Look in the listing below for the line that has "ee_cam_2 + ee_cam", then return it and each following line up to and including the one with "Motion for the", exactly and without pictures.
======== Supplied data
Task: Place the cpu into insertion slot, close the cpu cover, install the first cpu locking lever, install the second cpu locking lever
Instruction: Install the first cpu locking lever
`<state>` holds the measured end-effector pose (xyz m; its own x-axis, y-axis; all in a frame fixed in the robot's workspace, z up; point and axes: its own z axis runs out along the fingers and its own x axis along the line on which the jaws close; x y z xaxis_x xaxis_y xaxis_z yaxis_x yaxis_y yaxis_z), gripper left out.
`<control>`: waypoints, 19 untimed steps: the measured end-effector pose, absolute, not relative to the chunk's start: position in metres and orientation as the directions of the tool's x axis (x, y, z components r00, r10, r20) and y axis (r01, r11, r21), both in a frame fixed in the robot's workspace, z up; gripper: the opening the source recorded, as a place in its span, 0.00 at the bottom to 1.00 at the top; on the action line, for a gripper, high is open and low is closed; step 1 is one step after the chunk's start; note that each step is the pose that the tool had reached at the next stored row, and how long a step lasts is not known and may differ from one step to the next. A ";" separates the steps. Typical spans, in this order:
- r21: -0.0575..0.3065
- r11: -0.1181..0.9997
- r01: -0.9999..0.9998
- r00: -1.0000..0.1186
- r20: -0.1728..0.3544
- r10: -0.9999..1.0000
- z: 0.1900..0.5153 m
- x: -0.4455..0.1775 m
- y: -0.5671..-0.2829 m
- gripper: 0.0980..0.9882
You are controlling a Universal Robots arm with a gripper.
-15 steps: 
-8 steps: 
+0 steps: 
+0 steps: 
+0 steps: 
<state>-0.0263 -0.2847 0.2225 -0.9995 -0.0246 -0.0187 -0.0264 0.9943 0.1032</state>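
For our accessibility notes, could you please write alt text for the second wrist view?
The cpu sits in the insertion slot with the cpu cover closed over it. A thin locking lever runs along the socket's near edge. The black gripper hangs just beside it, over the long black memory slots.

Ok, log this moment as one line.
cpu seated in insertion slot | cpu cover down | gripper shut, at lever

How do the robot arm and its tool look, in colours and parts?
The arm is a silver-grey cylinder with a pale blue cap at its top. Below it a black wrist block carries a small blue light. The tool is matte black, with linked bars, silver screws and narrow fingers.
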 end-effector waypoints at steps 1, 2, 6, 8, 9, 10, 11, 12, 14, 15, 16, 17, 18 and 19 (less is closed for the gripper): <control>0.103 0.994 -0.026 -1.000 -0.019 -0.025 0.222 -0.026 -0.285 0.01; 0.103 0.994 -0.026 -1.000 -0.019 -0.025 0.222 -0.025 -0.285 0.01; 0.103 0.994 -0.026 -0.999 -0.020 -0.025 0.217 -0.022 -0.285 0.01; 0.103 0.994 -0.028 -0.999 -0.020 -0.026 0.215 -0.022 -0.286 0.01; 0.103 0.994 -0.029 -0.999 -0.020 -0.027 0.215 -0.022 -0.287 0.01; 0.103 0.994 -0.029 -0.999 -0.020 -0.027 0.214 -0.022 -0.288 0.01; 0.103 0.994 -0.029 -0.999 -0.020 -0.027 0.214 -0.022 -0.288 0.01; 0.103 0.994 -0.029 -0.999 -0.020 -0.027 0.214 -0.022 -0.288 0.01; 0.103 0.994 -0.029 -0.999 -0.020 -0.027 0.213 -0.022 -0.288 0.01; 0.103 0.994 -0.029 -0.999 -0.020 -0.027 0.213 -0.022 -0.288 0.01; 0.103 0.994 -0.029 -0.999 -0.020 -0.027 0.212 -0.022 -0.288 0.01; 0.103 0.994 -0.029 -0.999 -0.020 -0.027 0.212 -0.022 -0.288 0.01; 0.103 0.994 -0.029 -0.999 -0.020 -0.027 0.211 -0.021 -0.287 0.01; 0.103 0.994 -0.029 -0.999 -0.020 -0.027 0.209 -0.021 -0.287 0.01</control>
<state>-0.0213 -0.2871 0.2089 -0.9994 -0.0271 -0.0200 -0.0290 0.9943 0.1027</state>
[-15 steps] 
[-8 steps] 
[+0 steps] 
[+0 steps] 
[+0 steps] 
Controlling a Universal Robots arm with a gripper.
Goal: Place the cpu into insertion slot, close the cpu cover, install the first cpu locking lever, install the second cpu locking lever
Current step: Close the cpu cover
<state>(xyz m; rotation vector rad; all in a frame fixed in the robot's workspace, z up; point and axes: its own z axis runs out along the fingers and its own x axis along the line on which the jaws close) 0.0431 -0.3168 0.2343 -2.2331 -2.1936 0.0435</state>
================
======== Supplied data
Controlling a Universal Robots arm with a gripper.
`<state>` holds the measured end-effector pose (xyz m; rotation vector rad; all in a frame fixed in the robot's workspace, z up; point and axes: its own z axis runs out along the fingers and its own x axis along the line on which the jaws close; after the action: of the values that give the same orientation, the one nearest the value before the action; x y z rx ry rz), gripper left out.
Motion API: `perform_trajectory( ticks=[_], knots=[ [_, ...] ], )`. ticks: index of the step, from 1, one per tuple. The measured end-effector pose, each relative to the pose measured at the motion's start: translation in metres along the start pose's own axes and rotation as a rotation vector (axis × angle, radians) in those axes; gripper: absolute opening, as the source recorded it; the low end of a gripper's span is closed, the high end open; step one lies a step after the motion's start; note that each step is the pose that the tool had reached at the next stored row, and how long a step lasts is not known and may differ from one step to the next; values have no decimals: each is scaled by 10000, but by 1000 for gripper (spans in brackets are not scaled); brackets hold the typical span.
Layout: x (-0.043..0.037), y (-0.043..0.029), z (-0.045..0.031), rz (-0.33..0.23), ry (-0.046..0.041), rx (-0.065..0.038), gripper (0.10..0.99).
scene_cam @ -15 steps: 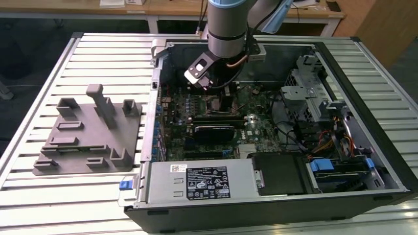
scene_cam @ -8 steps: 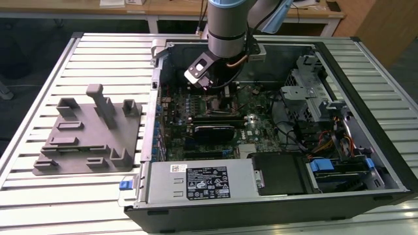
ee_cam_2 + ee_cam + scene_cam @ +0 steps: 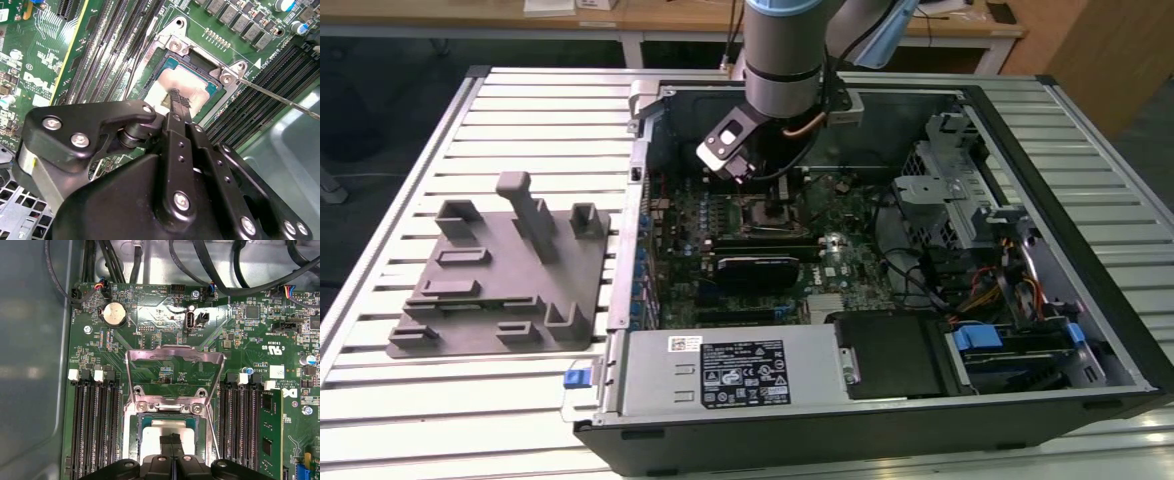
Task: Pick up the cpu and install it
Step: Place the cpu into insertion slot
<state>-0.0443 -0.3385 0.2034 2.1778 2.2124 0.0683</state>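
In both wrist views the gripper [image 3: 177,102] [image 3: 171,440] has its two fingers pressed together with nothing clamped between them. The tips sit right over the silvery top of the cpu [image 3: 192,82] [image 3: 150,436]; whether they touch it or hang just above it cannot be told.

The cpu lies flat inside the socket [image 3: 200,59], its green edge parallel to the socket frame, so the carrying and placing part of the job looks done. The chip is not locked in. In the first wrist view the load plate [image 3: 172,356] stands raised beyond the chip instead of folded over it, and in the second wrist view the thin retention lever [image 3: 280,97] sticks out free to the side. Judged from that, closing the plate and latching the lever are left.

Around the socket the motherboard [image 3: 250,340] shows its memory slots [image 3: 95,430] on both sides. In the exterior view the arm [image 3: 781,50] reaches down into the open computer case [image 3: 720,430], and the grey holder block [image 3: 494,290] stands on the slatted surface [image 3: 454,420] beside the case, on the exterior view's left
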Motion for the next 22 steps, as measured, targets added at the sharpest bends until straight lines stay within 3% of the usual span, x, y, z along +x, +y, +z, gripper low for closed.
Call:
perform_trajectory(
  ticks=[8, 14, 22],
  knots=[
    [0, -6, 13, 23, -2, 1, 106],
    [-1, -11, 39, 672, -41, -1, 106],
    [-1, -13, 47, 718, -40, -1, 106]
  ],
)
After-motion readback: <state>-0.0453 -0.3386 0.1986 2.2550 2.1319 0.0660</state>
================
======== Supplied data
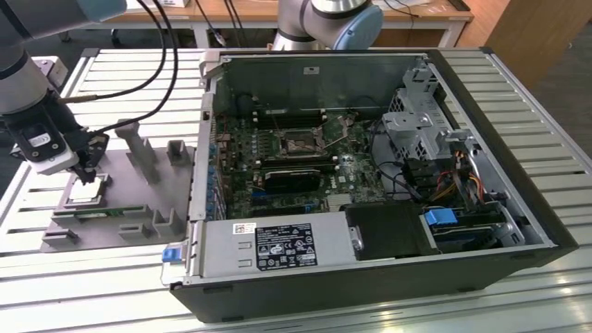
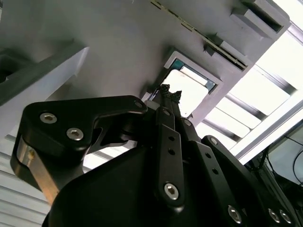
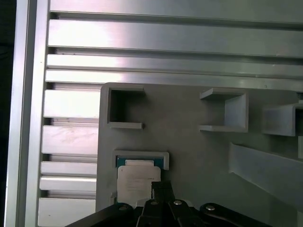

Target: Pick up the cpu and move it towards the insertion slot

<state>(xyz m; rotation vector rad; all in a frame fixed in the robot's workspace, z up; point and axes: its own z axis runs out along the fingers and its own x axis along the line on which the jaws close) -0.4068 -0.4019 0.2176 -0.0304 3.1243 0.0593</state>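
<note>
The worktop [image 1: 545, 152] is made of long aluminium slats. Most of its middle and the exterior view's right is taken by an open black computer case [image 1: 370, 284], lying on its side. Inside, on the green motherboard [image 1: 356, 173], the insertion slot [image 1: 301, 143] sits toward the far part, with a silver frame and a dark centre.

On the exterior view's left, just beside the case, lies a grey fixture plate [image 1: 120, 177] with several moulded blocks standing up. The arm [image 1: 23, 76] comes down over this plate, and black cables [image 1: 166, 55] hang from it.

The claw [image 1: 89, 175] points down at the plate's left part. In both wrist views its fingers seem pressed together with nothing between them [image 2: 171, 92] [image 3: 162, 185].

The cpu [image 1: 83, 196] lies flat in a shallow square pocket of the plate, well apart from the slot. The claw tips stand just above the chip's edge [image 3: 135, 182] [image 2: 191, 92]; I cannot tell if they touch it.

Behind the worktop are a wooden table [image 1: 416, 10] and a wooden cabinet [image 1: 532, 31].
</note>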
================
— Output for this task —
ee_cam_2 + ee_cam + scene_cam @ +0 steps: 
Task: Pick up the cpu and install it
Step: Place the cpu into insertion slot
<state>-0.0443 -0.3385 0.2034 2.1778 2.2124 0.0683</state>
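In both wrist views the gripper [image 3: 177,102] [image 3: 171,440] has its two fingers pressed together with nothing clamped between them. The tips sit right over the silvery top of the cpu [image 3: 192,82] [image 3: 150,436]; whether they touch it or hang just above it cannot be told.

The cpu lies flat inside the socket [image 3: 200,59], its green edge parallel to the socket frame, so the carrying and placing part of the job looks done. The chip is not locked in. In the first wrist view the load plate [image 3: 172,356] stands raised beyond the chip instead of folded over it, and in the second wrist view the thin retention lever [image 3: 280,97] sticks out free to the side. Judged from that, closing the plate and latching the lever are left.

Around the socket the motherboard [image 3: 250,340] shows its memory slots [image 3: 95,430] on both sides. In the exterior view the arm [image 3: 781,50] reaches down into the open computer case [image 3: 720,430], and the grey holder block [image 3: 494,290] stands on the slatted surface [image 3: 454,420] beside the case, on the exterior view's left
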Motion for the next 22 steps, as measured, targets added at the sharpest bends until straight lines stay within 3% of the usual span, x, y, z along +x, +y, +z, gripper low for closed.

The required output has been supplied.